| This is a great set of comments/questions! To try and answer this a bit briefly: The input string is tokenized into a sequence of token indices (integers) as the first step of processing the input. For example, "Hello World" is tokenized to: [15496, 2159]
The first step in a transformer network is to embed the tokens. Each token index is mapped to a (learned or fixed) embedding (a vector of floats) via the embeddings table. The Embeddings module from PyTorch is commonly used. After mapping, the matrix of embeddings will look something like: [[-0.147, 2.861, ..., -0.447],
[-0.517, -0.698, ..., -0.558]]
where the number of columns is the model dimension.A single transformer block takes a matrix of embeddings and transforms them to a matrix of identical dimensions. An important property of the block is that if you reorder the rows of the matrix (which can be done by reordering the input tokens), the output will be reordered but otherwise identical too. (The formal name for this is permutation equivariance). In problems related to language it seems inappropriate to have the order of tokens not matter, so to solve for this we need to adjust the embeddings of the tokens initially based on their position. There are a few common ways you might see this done, but they broadly work by assigning fixed or learned embeddings to each position in the input token sequence. These embeddings can be added to our matrix above so that the first row gets the embedding for the first position added to it, the second row gets the embedding for the second position, and so on. Now if the tokens are reordered, the combined embedding matrix will not be the same. Alternatively, these embeddings can be concatenated horizontally to our matrix: this guarantees the positional information is kept entirely separate from the linguistic (at the cost of having a larger model dimension). I put together this repository at the end of last year to better help visualize the internals of a transformer block when applied to a toy problem: https://github.com/rstebbing/workshop/tree/main/experiments/.... It is not super long, and the point is to try and better distinguish between the quantities you referred to by seeing them (which is possible when embeddings are in a low dimension). I hope this helps! |
Yes, the entire description is helpful, but I especially appreciate this validation that concatenating the position encoding is a valid option.

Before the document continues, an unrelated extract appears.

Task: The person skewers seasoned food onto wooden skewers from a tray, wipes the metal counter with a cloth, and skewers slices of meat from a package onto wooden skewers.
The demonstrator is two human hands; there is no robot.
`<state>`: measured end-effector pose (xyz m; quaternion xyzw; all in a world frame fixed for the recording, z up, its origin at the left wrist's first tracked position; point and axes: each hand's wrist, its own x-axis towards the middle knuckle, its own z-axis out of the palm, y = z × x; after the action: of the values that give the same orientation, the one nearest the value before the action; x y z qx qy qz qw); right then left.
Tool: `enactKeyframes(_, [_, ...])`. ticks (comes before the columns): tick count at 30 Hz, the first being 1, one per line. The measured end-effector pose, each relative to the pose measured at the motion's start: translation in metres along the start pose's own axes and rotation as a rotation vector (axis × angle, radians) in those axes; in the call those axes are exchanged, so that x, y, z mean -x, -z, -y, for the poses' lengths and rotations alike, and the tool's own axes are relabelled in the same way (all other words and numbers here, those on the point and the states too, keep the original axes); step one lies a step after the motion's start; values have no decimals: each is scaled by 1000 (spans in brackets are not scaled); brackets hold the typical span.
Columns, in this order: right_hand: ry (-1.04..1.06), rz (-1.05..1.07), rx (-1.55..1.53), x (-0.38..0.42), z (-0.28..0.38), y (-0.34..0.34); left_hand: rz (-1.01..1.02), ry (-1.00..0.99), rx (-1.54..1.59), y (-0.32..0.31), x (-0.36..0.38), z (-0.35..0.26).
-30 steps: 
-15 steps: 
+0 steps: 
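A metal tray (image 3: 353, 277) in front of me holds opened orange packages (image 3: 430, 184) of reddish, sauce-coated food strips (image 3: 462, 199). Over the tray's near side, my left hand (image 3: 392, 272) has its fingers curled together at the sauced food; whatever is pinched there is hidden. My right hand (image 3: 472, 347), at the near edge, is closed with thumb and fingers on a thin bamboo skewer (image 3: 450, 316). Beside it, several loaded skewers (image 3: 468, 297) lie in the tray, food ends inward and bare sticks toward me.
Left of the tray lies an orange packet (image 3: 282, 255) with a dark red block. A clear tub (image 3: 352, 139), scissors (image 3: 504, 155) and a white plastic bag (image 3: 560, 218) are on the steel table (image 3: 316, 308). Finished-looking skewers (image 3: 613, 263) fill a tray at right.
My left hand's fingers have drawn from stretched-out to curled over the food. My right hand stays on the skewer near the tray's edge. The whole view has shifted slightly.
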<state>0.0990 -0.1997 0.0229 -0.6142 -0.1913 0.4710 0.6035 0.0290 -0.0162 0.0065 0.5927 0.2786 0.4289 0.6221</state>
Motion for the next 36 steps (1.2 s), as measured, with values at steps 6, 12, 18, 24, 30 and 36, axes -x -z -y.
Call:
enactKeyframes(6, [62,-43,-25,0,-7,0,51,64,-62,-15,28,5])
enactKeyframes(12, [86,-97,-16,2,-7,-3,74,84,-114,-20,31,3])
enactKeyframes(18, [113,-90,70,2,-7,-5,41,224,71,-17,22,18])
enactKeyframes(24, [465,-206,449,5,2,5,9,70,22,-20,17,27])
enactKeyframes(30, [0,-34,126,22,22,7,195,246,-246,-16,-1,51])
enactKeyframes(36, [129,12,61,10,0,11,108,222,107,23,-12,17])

I've been thinking a lot about aggregation functions, usually summation since it's the most basic aggregation function. After adding the token embedding and the positional encoding together, it seems information has been lost, because the resulting sum cannot be separated back into the original values. And yet, that seems to be what they do in most transformers, so it must be worth the trade-off.
It reminds me of being a kid, when you first realize that zipping a file produces a smaller file and you think "well, what if I zip the zip file?" At first you wonder if you can eventually compress everything down to a single byte. I wonder the same with aggregation / summation, "if I can add the position to the embedding, and things still work, can I just keep adding things together until I have a single number?" Obviously there are some limits, but I'm not sure where those are. Maybe nobody knows? I'm hoping to study linear algebra more and perhaps I will find some answers there?